Wednesday, August 28, 2013

Salim Hamdan


Salim Hamdan was born in Yemen. He became a driver for Osama bin Laden. He was captured in Afghanistan in 2001 and arrived at Guantanamo in May 2002. His military commission was the first for a Guantanamo prisoner that did not end in a plea deal. During his trial before a military commission Hamdan faced charges of conspiracy and material support for terrorism. In August 2008 the commission acquitted Hamdan of the conspiracy charge but found him guilty of material support for terrorism. He was sentenced to time served plus five and a half months.

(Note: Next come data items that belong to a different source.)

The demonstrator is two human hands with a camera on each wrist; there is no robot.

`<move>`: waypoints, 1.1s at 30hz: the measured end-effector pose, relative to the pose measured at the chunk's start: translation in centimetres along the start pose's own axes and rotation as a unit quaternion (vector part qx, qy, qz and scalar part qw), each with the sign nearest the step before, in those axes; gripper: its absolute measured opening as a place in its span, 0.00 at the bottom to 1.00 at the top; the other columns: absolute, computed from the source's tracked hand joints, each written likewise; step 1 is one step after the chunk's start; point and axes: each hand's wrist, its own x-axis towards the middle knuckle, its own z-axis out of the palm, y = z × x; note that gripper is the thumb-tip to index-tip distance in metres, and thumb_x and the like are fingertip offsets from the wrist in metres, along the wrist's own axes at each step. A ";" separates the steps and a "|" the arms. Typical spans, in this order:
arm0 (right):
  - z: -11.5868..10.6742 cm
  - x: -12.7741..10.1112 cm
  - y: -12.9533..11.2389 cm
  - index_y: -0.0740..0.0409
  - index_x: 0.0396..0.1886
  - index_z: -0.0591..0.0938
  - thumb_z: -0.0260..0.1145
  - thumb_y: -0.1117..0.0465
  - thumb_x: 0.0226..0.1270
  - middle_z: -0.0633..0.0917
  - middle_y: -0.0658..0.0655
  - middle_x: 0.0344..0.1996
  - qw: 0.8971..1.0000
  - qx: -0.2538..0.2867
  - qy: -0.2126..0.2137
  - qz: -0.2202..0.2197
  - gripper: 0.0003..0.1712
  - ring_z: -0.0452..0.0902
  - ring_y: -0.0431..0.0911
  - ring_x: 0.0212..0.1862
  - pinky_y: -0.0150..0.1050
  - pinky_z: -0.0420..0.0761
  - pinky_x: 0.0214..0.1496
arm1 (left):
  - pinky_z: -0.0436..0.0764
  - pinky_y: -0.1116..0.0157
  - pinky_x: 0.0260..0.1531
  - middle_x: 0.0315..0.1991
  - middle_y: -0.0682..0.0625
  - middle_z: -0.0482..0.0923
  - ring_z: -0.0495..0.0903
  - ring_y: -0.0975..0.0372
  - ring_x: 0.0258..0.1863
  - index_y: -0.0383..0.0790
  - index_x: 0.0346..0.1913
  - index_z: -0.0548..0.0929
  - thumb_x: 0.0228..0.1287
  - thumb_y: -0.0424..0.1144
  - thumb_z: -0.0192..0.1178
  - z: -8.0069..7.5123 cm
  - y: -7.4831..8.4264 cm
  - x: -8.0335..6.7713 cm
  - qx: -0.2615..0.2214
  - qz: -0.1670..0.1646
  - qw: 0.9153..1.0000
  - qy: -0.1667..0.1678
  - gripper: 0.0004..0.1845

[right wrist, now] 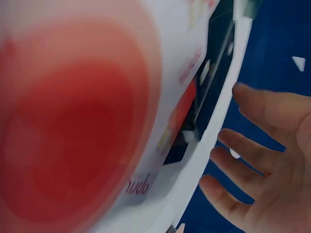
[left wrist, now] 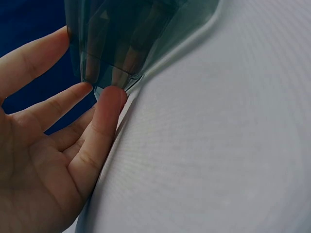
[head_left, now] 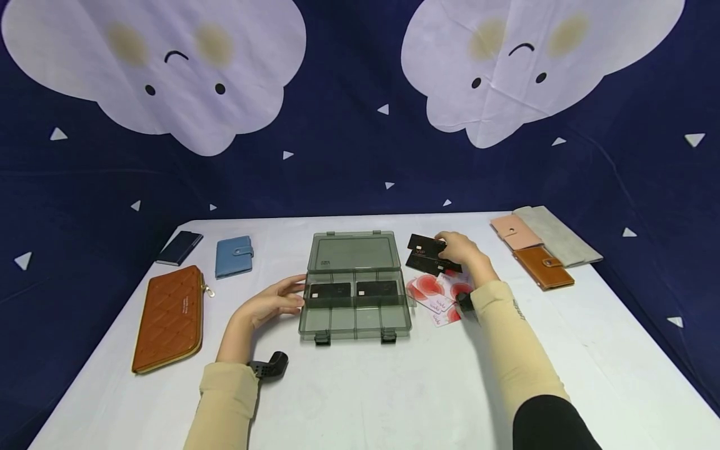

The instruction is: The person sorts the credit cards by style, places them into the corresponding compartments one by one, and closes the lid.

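**Cards sorted into a smoked plastic case**

A grey compartment box (head_left: 354, 300) is seen open at the middle of a white table (head_left: 590, 350), its lid (head_left: 353, 252) laid back flat. Two black cards (head_left: 330, 290) are already lodged in the rear compartments. The box's left wall is steadied by the left hand (head_left: 274, 304), whose fingers (left wrist: 104, 121) are held straight and relaxed, the tips pressed against the corner; nothing is gripped. To the right of the box, the right hand (head_left: 461, 250) is lowered over a loose stack of black cards (head_left: 427, 253), the fingers (right wrist: 243, 158) spread and only lightly bent; whether a card is pinched cannot be told. Red-and-white cards (head_left: 435, 294) are fanned out just beside the wrist.

Trouble could be expected from the stack itself: overlapping, glossy cards may be lifted two at a time or slid away across the table. The fanned cards could be swept aside by the sleeve, and the light box could be pushed off line if the bracing fingers were pressed too hard.
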 end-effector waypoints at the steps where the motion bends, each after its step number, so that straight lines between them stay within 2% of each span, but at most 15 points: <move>1: 0.0 0.1 0.1 0.67 0.61 0.68 0.61 0.65 0.57 0.71 0.73 0.58 1.000 -0.006 -0.012 0.009 0.30 0.64 0.68 0.58 0.65 0.63 0.56 | 0.74 0.63 0.48 0.68 0.30 0.47 0.71 0.59 0.49 0.32 0.71 0.47 0.57 0.30 0.57 0.0 0.0 0.0 0.000 0.000 1.000 0.000 0.42; 5: 0.0 0.3 0.4 0.66 0.64 0.64 0.63 0.61 0.57 0.69 0.73 0.59 0.998 -0.021 -0.046 0.031 0.35 0.62 0.69 0.59 0.67 0.58 0.57 | 0.75 0.63 0.48 0.68 0.30 0.48 0.71 0.58 0.49 0.32 0.71 0.47 0.57 0.30 0.57 0.1 0.0 0.0 -0.002 -0.002 1.000 -0.001 0.42; 10: 0.3 0.4 0.8 0.64 0.64 0.65 0.65 0.59 0.58 0.67 0.73 0.57 0.997 -0.024 -0.051 0.043 0.36 0.61 0.69 0.58 0.68 0.56 0.57 | 0.75 0.64 0.47 0.68 0.30 0.48 0.72 0.59 0.48 0.32 0.71 0.47 0.57 0.30 0.57 0.1 0.0 0.1 -0.003 0.001 1.000 -0.003 0.42; 16: 0.4 0.4 0.9 0.63 0.62 0.69 0.70 0.57 0.51 0.68 0.72 0.55 0.998 -0.027 -0.020 0.057 0.38 0.60 0.67 0.56 0.65 0.57 0.56 | 0.75 0.63 0.47 0.68 0.30 0.48 0.72 0.60 0.48 0.32 0.71 0.47 0.57 0.29 0.56 0.1 -0.1 0.1 -0.004 -0.003 1.000 -0.001 0.42; 22: 0.6 0.6 0.9 0.61 0.57 0.73 0.74 0.58 0.45 0.70 0.70 0.52 0.998 -0.024 0.023 0.048 0.36 0.64 0.66 0.54 0.62 0.62 0.53 | 0.75 0.64 0.46 0.68 0.29 0.48 0.72 0.61 0.47 0.32 0.71 0.47 0.57 0.29 0.56 0.1 -0.1 0.1 -0.005 -0.003 1.000 0.001 0.42; 25: 0.6 0.5 0.7 0.62 0.55 0.75 0.70 0.63 0.49 0.75 0.71 0.51 0.998 -0.001 0.049 0.040 0.30 0.69 0.64 0.51 0.59 0.67 0.51 | 0.75 0.64 0.46 0.68 0.29 0.48 0.72 0.61 0.46 0.32 0.71 0.47 0.56 0.30 0.57 0.1 0.0 0.0 -0.003 -0.001 1.000 0.002 0.42; 28: 0.4 0.2 0.3 0.65 0.51 0.77 0.64 0.68 0.53 0.80 0.70 0.45 0.996 0.048 0.074 0.028 0.22 0.74 0.61 0.46 0.54 0.72 0.48 | 0.75 0.65 0.46 0.68 0.29 0.48 0.72 0.61 0.46 0.31 0.71 0.47 0.56 0.30 0.57 0.0 0.0 0.0 -0.002 0.002 1.000 0.001 0.42; 33: -0.1 -0.3 -0.9 0.68 0.48 0.78 0.62 0.70 0.55 0.81 0.68 0.36 0.988 0.134 0.081 0.014 0.18 0.76 0.55 0.37 0.45 0.73 0.40 | 0.75 0.64 0.46 0.68 0.29 0.48 0.72 0.61 0.46 0.31 0.71 0.47 0.56 0.30 0.57 0.0 0.0 0.1 -0.002 0.002 1.000 0.000 0.42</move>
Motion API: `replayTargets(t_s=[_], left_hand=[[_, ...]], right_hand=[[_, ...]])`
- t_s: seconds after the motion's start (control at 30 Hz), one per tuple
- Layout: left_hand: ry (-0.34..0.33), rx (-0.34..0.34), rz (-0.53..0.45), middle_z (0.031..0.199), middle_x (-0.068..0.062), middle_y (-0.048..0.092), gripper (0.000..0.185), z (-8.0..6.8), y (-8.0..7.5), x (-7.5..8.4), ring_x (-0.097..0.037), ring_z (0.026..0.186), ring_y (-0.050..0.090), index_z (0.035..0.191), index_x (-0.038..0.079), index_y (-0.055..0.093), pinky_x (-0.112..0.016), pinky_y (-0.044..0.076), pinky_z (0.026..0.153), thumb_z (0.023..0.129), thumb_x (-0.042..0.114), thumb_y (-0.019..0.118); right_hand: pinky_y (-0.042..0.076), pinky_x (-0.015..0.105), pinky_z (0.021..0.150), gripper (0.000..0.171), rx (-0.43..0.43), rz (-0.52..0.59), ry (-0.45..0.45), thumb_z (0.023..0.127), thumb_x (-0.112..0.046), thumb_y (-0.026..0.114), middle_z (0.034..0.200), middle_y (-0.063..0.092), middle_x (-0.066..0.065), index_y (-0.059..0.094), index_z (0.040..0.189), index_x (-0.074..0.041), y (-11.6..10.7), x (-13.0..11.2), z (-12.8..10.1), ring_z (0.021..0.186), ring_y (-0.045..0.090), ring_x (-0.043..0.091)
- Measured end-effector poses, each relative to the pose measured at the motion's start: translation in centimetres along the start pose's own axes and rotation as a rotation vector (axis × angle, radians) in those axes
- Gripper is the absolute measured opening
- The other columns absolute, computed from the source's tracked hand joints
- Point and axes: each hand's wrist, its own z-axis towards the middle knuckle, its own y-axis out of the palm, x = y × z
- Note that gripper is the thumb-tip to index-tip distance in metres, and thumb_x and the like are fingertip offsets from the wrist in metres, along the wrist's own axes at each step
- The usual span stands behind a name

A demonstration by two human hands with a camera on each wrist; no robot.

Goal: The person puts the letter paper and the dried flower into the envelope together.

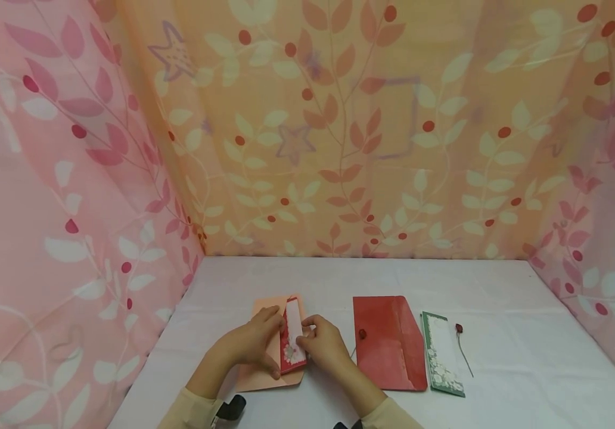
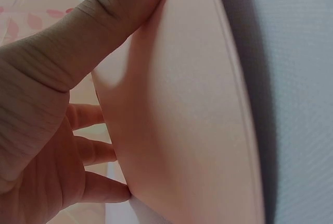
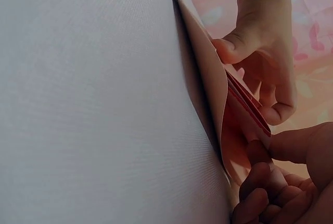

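Observation:
A peach envelope (image 1: 264,379) lies on the table, with a red card (image 1: 292,333) with a white panel and pale flowers over it. My left hand (image 1: 251,342) spans the envelope's left side, its thumb near the card's lower corner and its fingers at the card's upper left. The left wrist view shows that thumb on the peach paper (image 2: 192,99) and several fingertips at its edge. My right hand (image 1: 326,344) pinches the card's right edge between thumb and fingers. Seen from the right wrist, the folded card (image 3: 250,104) stands at the envelope's raised edge (image 3: 210,78).
Right of the hands lies a red envelope (image 1: 382,351) with a dried rosebud (image 1: 362,334) on its left edge. Beside it are a green card (image 1: 443,357) with white flowers and another dried rose (image 1: 459,329) on a thin stem. Patterned curtains (image 1: 339,131) enclose the white table (image 1: 221,280).

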Motion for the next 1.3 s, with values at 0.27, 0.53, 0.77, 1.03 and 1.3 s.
replayTargets(t_s=[0.27,0.53,0.77,1.03,1.3], left_hand=[[-0.009,0.006,0.007,0.161,-0.022,0.033,0.089,0.0,0.2,-0.2,-0.041,0.149,0.033,0.119,0.023,0.052,-0.058,0.045,0.109,0.052,0.063,0.094],[-0.002,0.014,-0.006,0.16,-0.024,0.033,0.088,-0.1,0.0,0.1,-0.044,0.149,0.032,0.119,0.022,0.052,-0.06,0.042,0.11,0.053,0.06,0.095],[-0.001,0.004,0.008,0.16,-0.025,0.033,0.095,-0.2,0.1,0.1,-0.046,0.148,0.032,0.127,0.018,0.052,-0.06,0.042,0.111,0.054,0.062,0.094],[-0.004,0.011,0.04,0.16,-0.023,0.033,0.1,-0.1,0.2,-0.2,-0.042,0.148,0.036,0.132,0.017,0.051,-0.056,0.044,0.11,0.054,0.065,0.093],[0.044,0.021,0.009,0.155,-0.023,0.037,0.082,0.1,0.2,-0.1,-0.041,0.144,0.038,0.108,0.024,0.049,-0.057,0.047,0.105,0.051,0.063,0.094]], right_hand=[[0.046,0.029,0.05,0.035,0.012,-0.045,-0.011,0.085,-0.017,0.078,0.068,0.059,-0.001,0.066,0.116,-0.007,0.2,0.1,0.4,0.056,0.055,0.012],[0.045,0.029,0.053,0.04,-0.032,-0.112,-0.017,0.083,-0.019,0.08,0.071,0.062,-0.002,0.067,0.119,-0.007,-0.1,-0.1,0.6,0.059,0.057,0.011],[0.047,0.03,0.051,0.048,-0.138,-0.093,-0.062,0.084,-0.01,0.076,0.072,0.065,-0.001,0.062,0.13,-0.003,-0.8,0.0,1.3,0.055,0.058,0.012],[0.048,0.029,0.05,0.064,-0.236,-0.057,-0.066,0.084,-0.006,0.074,0.074,0.067,0.001,0.052,0.144,-0.006,-1.2,0.4,2.9,0.055,0.058,0.014],[0.046,0.03,0.043,0.067,-0.247,-0.044,-0.003,0.081,-0.012,0.08,0.071,0.063,0.006,0.055,0.143,-0.012,-0.8,0.6,3.2,0.044,0.055,0.016]])
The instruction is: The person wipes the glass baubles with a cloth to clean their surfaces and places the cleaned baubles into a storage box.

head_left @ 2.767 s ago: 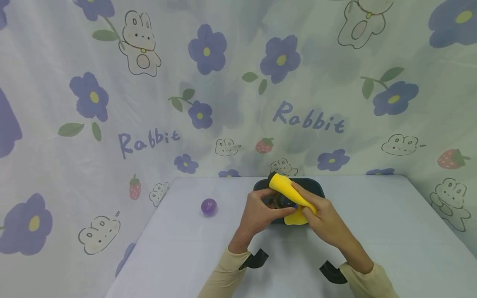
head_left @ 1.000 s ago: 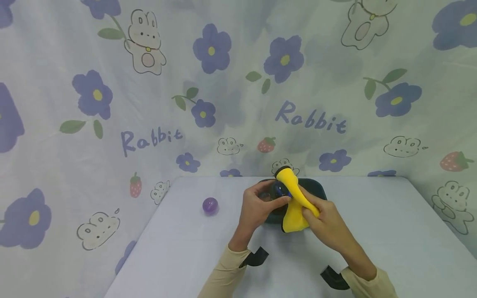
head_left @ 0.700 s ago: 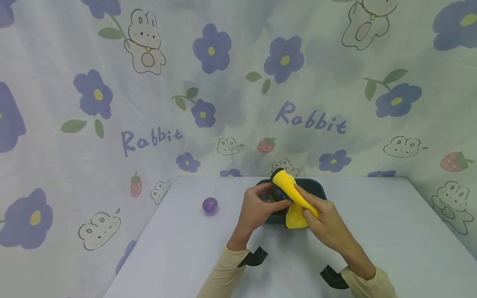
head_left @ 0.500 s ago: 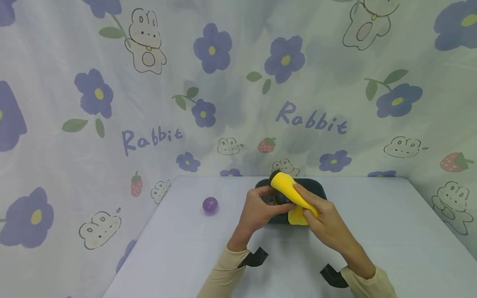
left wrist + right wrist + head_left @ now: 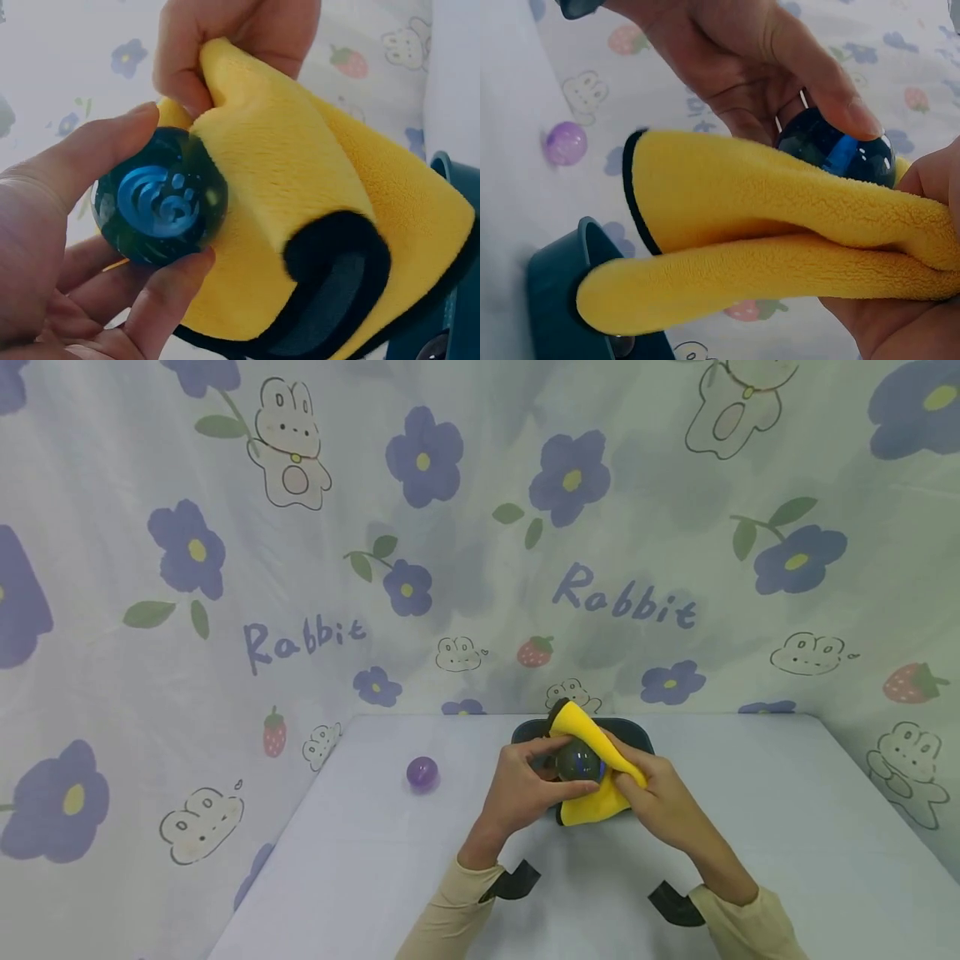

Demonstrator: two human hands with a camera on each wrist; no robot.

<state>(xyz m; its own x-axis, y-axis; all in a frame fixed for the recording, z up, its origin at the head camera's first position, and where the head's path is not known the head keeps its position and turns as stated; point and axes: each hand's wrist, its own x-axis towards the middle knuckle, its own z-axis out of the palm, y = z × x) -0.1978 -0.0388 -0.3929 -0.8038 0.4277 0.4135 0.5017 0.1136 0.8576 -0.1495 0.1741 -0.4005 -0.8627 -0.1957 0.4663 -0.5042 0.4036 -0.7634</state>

On Democracy Now, Jess Bravin, the Supreme Court reporter for the Wall Street Journal, said that the sentence demonstrated that, “the military jury, as had been suggested by defenders of the military at the beginning, was quite independent and not simply there to rubber-stamp any kind of conviction.”

Hamdan was released in January 2009.

The DC Court of Appeals overturned Hamdan’s conviction in October 2012. In its opinion, the court said that the Military Commissions Act of 2006 granted military commissions the ability to rule on charges of material support for terrorism. The appeals court ruled that because Hamdan committed the actions that were the basis for his conviction before the law was passed, his military commission did not have the ability to try him for the crime.

The chief prosecutor for the military commissions at Guantanamo told Reuters that Hamdan’s appeals court ruling dissuaded prosecutors from pursuing cases against other prisoners they had considered charging with providing material support to al-Qaeda.